▶ **ASSIGNMENT**: Here you must reproduce each line of the data exactly.

────────────────────────────────────────

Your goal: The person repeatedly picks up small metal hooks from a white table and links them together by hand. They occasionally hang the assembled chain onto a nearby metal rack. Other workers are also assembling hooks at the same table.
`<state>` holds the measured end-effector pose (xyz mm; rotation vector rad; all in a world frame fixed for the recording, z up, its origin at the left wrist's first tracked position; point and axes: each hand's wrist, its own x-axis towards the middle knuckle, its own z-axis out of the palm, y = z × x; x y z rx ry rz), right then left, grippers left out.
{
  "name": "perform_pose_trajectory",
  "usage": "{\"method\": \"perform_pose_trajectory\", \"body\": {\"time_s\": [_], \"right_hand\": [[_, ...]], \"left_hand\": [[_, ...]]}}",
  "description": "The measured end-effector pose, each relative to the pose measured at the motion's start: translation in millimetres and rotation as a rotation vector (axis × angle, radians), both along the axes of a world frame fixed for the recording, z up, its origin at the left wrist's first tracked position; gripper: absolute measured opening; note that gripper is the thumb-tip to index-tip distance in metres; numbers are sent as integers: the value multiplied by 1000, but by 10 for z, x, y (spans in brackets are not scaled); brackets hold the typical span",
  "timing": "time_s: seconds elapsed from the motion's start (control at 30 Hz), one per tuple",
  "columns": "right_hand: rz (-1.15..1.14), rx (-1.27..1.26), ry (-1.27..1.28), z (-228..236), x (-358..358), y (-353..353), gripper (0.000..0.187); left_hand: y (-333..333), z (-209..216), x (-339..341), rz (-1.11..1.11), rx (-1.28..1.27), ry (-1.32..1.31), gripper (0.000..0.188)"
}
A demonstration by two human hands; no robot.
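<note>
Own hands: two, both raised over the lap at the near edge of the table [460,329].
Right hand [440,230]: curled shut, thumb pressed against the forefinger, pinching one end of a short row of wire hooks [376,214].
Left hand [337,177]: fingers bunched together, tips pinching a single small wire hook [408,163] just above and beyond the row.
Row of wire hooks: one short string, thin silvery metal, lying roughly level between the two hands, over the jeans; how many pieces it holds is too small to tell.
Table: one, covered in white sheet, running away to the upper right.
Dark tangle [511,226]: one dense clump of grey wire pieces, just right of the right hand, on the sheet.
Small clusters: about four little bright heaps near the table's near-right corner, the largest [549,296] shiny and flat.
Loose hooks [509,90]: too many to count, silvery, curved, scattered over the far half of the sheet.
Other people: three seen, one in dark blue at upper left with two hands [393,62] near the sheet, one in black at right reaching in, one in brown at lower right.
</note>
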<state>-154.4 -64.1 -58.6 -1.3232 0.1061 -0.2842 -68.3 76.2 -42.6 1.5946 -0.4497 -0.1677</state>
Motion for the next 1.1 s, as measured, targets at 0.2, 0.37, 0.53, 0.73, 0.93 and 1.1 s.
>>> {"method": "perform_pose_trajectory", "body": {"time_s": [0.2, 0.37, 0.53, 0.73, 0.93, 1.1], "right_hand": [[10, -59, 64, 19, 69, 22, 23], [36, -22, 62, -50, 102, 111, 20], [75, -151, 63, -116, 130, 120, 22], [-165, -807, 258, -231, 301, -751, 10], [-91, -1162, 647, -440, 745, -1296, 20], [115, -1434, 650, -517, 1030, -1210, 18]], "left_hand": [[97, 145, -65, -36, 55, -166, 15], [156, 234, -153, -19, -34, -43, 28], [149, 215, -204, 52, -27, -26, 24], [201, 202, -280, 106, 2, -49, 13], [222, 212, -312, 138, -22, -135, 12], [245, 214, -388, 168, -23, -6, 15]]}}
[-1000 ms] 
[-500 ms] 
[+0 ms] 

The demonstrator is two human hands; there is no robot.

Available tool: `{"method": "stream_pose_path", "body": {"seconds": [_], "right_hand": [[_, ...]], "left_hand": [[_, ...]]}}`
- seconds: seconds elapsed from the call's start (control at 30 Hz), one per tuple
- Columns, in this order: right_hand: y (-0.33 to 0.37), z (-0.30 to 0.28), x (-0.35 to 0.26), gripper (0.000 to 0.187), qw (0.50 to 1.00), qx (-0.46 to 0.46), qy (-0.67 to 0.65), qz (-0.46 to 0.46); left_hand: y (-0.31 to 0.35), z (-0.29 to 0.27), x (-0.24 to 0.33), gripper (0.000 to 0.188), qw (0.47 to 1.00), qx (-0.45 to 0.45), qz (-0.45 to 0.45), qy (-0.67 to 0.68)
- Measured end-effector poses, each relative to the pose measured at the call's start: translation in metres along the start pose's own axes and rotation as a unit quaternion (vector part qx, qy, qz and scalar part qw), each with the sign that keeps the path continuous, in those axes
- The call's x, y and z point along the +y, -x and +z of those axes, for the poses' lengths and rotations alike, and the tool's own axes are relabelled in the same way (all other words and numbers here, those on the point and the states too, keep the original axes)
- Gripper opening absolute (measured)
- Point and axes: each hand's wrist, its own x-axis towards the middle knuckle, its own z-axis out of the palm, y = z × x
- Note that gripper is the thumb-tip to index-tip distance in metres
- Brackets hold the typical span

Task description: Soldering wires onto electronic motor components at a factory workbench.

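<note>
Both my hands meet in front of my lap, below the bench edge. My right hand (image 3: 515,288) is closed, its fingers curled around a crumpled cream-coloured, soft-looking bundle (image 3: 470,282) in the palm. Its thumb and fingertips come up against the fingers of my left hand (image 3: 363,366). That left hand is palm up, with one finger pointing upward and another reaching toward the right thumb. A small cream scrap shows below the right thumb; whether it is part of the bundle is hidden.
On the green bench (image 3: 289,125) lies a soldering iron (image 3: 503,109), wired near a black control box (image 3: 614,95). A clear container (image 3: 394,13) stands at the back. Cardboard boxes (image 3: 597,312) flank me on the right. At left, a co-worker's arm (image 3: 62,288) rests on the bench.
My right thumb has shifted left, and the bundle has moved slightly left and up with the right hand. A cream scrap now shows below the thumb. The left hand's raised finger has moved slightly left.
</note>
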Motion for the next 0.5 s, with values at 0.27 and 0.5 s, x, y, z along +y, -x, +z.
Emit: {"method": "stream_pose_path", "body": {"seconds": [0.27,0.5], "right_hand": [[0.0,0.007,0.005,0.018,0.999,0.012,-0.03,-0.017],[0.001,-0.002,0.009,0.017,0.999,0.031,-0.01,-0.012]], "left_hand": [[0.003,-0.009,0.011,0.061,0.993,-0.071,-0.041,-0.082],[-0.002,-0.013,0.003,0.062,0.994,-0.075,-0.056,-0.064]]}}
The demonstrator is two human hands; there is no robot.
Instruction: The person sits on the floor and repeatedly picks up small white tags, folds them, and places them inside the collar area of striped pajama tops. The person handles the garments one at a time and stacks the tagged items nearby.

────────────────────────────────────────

▶ **EXERCISE ANSWER**:
Your goal: The person repeatedly picks up small metal hooks from a white table and links them together by hand. They occasionally hang the assembled chain onto a nearby metal rack. Other workers are also assembling hooks at the same table.
`<state>` holds the measured end-effector pose (xyz mm; rotation vector rad; all in a world frame fixed for the recording, z up, its origin at the left wrist's first tracked position; point and axes: each hand's wrist, its own x-axis towards the middle knuckle, its own z-axis out of the palm, y = z × x; x y z rx ry rz), right then left, grippers left out.
{
  "name": "perform_pose_trajectory",
  "usage": "{\"method\": \"perform_pose_trajectory\", \"body\": {\"time_s\": [_], \"right_hand\": [[_, ...]], \"left_hand\": [[_, ...]]}}",
  "description": "The measured end-effector pose, each relative to the pose measured at the motion's start: translation in millimetres and rotation as a rotation vector (axis × angle, radians), both along the axes of a world frame fixed for the recording, z up, its origin at the left wrist's first tracked position; gripper: absolute measured opening; note that gripper is the thumb-tip to index-tip distance in metres; numbers are sent as integers: the value multiplied by 1000, but by 10 for z, x, y (spans in brackets are not scaled); brackets hold the typical span",
  "timing": "time_s: seconds elapsed from the motion's start (control at 30 Hz), one per tuple",
  "columns": "right_hand: rz (-1.15..1.14), rx (-1.27..1.26), ry (-1.27..1.28), z (-228..236), x (-358..358), y (-353..353), gripper (0.000..0.187); left_hand: y (-333..333), z (-209..216), x (-339..341), rz (-1.11..1.11), rx (-1.28..1.27), ry (-1.32..1.31), gripper (0.000..0.188)"
}
A demonstration by two human hands; no robot.
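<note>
Own hands: two, both raised over the lap at the near edge of the table [460,329].
Right hand [440,230]: curled shut, thumb pressed against the forefinger, pinching one end of a short row of wire hooks [376,214].
Left hand [337,177]: fingers bunched together, tips pinching a single small wire hook [408,163] just above and beyond the row.
Row of wire hooks: one short string, thin silvery metal, lying roughly level between the two hands, over the jeans; how many pieces it holds is too small to tell.
Table: one, covered in white sheet, running away to the upper right.
Dark tangle [511,226]: one dense clump of grey wire pieces, just right of the right hand, on the sheet.
Small clusters: about four little bright heaps near the table's near-right corner, the largest [549,296] shiny and flat.
Loose hooks [509,90]: too many to count, silvery, curved, scattered over the far half of the sheet.
Other people: three seen, one in dark blue at upper left with two hands [393,62] near the sheet, one in black at right reaching in, one in brown at lower right.
</note>
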<state>-154.4 -64.1 -58.6 -1.3232 0.1061 -0.2842 -68.3 76.2 -42.6 1.5946 -0.4497 -0.1677</state>
Motion for the next 1.1 s, as measured, targets at 0.2, 0.37, 0.53, 0.73, 0.93 and 1.1 s.
>>> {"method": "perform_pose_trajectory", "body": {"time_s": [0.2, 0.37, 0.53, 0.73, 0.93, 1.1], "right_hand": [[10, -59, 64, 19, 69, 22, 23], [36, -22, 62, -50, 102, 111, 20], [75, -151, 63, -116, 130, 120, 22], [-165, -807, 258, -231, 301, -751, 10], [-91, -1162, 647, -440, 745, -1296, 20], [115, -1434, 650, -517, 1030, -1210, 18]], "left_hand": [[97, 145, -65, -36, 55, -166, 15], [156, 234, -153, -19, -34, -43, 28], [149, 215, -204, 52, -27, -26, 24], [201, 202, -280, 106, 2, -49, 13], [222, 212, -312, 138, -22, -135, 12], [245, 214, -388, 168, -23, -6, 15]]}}
[-1000 ms] 
[-500 ms] 
[+0 ms] 

The demonstrator is two human hands; there is no robot.

Available tool: `{"method": "stream_pose_path", "body": {"seconds": [_], "right_hand": [[_, ...]], "left_hand": [[_, ...]]}}`
- seconds: seconds elapsed from the call's start (control at 30 Hz), one per tuple
- Columns, in this order: right_hand: y (-0.33 to 0.37), z (-0.30 to 0.28), x (-0.35 to 0.26), gripper (0.000 to 0.187), qw (0.50 to 1.00), qx (-0.46 to 0.46), qy (-0.67 to 0.65), qz (-0.46 to 0.46); left_hand: y (-0.31 to 0.35), z (-0.29 to 0.27), x (-0.24 to 0.33), gripper (0.000 to 0.188), qw (0.47 to 1.00), qx (-0.45 to 0.45), qz (-0.45 to 0.45), qy (-0.67 to 0.68)
- Measured end-effector poses, each relative to the pose measured at the call's start: translation in metres along the start pose's own axes and rotation as a unit quaternion (vector part qx, qy, qz and scalar part qw), each with the sign that keeps the path continuous, in those axes
- The call's x, y and z point along the +y, -x and +z of those axes, for the poses' lengths and rotations alike, and the tool's own axes are relabelled in the same way (all other words and numbers here, those on the point and the states too, keep the original axes)
- Gripper opening absolute (measured)
- Point and axes: each hand's wrist, its own x-axis towards the middle knuckle, its own z-axis out of the palm, y = z × x
- Note that gripper is the thumb-tip to index-tip distance in metres
- Brackets hold the typical span

Task description: Soldering wires onto electronic motor components at a factory workbench.

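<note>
Both my hands meet in front of my lap, below the bench edge. My right hand (image 3: 515,288) is closed, its fingers curled around a crumpled cream-coloured, soft-looking bundle (image 3: 470,282) in the palm. Its thumb and fingertips come up against the fingers of my left hand (image 3: 363,366). That left hand is palm up, with one finger pointing upward and another reaching toward the right thumb. A small cream scrap shows below the right thumb; whether it is part of the bundle is hidden.
On the green bench (image 3: 289,125) lies a soldering iron (image 3: 503,109), wired near a black control box (image 3: 614,95). A clear container (image 3: 394,13) stands at the back. Cardboard boxes (image 3: 597,312) flank me on the right. At left, a co-worker's arm (image 3: 62,288) rests on the bench.
My right thumb has shifted left, and the bundle has moved slightly left and up with the right hand. A cream scrap now shows below the thumb. The left hand's raised finger has moved slightly left.
</note>
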Motion for the next 0.5 s, with values at 0.27 and 0.5 s, x, y, z along +y, -x, +z.
Emit: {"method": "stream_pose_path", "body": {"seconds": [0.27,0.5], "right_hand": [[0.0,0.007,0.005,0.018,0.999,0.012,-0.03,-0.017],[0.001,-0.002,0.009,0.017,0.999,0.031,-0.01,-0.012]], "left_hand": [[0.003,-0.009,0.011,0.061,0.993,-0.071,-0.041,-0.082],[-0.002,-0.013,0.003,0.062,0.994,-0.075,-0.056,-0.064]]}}
The demonstrator is two human hands; there is no robot.
Instruction: The person sits on the floor and repeatedly picks up small white tags, folds them, and places them inside the collar area of striped pajama tops. The person handles the garments one at a time and stacks the tagged items nearby.

There is no more to the output.